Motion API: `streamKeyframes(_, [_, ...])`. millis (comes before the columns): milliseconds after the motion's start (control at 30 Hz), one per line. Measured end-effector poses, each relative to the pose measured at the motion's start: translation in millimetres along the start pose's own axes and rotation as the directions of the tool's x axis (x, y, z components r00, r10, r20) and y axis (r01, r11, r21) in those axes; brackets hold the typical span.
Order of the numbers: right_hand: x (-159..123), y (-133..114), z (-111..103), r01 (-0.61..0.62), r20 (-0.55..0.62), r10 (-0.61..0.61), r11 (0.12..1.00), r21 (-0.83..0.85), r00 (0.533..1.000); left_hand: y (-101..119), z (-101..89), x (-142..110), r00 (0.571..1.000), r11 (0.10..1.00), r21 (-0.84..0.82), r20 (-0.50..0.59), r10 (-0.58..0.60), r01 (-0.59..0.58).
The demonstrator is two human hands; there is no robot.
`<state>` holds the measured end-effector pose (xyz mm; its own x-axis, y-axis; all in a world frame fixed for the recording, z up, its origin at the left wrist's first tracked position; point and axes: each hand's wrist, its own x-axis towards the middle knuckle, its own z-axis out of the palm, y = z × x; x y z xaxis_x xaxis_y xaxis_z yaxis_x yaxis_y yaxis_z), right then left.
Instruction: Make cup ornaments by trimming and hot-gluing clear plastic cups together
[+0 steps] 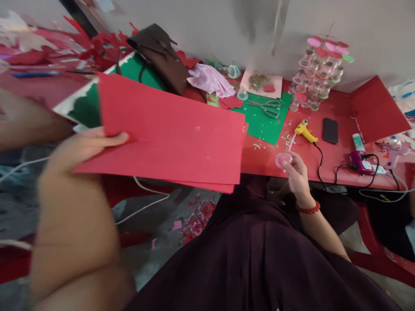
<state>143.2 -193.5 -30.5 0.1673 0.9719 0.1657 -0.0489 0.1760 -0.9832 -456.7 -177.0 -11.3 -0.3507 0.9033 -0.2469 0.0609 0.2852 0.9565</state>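
Observation:
My left hand (94, 144) is closed on red paper sheets (175, 134), with the thumb lying on top near their left end. At least two sheets overlap, and their right edges are slightly out of line. The sheets are held up in front of the red table's edge and hide part of the table behind. My right hand (296, 170), with a red bead bracelet on the wrist, pinches a small round clear plastic cup (283, 160) that looks pinkish. This cup is at the table's front edge, just below the yellow glue gun (305, 131).
Scissors (267, 107) lie on a green sheet (259, 127) with paper scraps. A tower of plastic cups (316, 80), a black phone (330, 131) and a purple glue gun (361, 163) with cords stand or lie at right. A brown bag (162, 60) is behind the sheets. Another person's arm (29, 116) shows at left.

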Motion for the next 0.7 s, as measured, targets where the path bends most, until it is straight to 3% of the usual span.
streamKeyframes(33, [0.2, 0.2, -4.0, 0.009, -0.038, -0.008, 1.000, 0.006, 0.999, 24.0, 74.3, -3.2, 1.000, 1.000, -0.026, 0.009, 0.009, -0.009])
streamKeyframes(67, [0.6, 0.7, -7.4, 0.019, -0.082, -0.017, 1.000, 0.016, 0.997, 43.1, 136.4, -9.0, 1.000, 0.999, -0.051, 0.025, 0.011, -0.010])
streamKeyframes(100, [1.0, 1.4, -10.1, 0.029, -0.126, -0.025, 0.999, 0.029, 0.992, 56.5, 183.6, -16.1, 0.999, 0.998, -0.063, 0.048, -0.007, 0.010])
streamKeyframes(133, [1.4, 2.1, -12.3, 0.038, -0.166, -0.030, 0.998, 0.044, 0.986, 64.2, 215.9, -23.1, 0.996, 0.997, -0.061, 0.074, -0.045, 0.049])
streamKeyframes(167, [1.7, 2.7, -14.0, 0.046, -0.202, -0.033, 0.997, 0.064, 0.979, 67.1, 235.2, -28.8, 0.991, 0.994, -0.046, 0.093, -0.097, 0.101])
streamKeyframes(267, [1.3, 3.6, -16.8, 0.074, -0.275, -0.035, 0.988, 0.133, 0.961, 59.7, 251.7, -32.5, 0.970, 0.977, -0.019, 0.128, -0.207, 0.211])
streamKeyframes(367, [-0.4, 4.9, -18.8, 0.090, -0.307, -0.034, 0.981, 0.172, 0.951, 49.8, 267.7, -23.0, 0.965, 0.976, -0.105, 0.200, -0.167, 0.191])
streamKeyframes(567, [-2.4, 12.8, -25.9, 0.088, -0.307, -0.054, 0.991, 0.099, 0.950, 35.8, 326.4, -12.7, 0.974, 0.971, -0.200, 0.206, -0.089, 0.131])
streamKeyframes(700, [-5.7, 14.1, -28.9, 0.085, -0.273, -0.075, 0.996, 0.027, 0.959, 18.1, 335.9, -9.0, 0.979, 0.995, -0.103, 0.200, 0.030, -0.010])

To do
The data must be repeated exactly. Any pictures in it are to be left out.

Solution to this task
Motion API: `streamKeyframes(_, [_, ...])`. millis (comes before the columns): milliseconds after the motion's start (control at 30 Hz), one per line. Measured end-effector poses, each relative to the pose measured at the motion's start: translation in millimetres along the start pose's own axes and rotation as the directions of the tool's x axis (x, y, z components r00, r10, r20) and y axis (r01, r11, r21) in those axes; brackets hold the typical span.
Order of the numbers: right_hand: x (-159..123), y (-133..114), z (-111..103), r01 (-0.61..0.62), r20 (-0.55..0.62), r10 (-0.61..0.61), r11 (0.12..1.00), r21 (-0.83..0.85), r00 (0.533..1.000); left_hand: y (-101..119), z (-101..89), x (-142..110), r00 (0.571..1.000), r11 (0.10..1.00), r21 (-0.84..0.82), r20 (-0.50..0.59), r10 (-0.58..0.60), r01 (-0.59..0.58).
The demonstrator is two human hands; there is no robot.
`<state>` holds the measured end-effector pose (xyz mm; its own x-axis, y-axis; all in a world frame fixed for the recording, z up, its origin at the left wrist's first tracked position; point and axes: each hand's wrist, its own x-axis towards the middle knuckle, its own z-axis out of the palm, y = z × x; x y z xaxis_x xaxis_y xaxis_z yaxis_x yaxis_y yaxis_z), right then left.
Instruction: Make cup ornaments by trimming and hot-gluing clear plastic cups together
[+0 steps] 
<state>143.2 -193.5 -30.5 0.1673 0.9719 0.1657 -0.0489 0.1760 -0.9832 -456.7 -177.0 -11.3 -0.3507 0.9033 -0.2469 0.0609 0.2852 0.9565</state>
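Observation:
My left hand (94, 144) is closed on red paper sheets (175, 134), with the thumb lying on top near their left end. At least two sheets overlap, and their right edges are slightly out of line. The sheets are held up in front of the red table's edge and hide part of the table behind. My right hand (296, 170), with a red bead bracelet on the wrist, pinches a small round clear plastic cup (283, 160) that looks pinkish. This cup is at the table's front edge, just below the yellow glue gun (305, 131).
Scissors (267, 107) lie on a green sheet (259, 127) with paper scraps. A tower of plastic cups (316, 80), a black phone (330, 131) and a purple glue gun (361, 163) with cords stand or lie at right. A brown bag (162, 60) is behind the sheets. Another person's arm (29, 116) shows at left.
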
Motion for the next 0.7 s, as measured, targets where the path bends most, until it is straight to 3% of the usual span.
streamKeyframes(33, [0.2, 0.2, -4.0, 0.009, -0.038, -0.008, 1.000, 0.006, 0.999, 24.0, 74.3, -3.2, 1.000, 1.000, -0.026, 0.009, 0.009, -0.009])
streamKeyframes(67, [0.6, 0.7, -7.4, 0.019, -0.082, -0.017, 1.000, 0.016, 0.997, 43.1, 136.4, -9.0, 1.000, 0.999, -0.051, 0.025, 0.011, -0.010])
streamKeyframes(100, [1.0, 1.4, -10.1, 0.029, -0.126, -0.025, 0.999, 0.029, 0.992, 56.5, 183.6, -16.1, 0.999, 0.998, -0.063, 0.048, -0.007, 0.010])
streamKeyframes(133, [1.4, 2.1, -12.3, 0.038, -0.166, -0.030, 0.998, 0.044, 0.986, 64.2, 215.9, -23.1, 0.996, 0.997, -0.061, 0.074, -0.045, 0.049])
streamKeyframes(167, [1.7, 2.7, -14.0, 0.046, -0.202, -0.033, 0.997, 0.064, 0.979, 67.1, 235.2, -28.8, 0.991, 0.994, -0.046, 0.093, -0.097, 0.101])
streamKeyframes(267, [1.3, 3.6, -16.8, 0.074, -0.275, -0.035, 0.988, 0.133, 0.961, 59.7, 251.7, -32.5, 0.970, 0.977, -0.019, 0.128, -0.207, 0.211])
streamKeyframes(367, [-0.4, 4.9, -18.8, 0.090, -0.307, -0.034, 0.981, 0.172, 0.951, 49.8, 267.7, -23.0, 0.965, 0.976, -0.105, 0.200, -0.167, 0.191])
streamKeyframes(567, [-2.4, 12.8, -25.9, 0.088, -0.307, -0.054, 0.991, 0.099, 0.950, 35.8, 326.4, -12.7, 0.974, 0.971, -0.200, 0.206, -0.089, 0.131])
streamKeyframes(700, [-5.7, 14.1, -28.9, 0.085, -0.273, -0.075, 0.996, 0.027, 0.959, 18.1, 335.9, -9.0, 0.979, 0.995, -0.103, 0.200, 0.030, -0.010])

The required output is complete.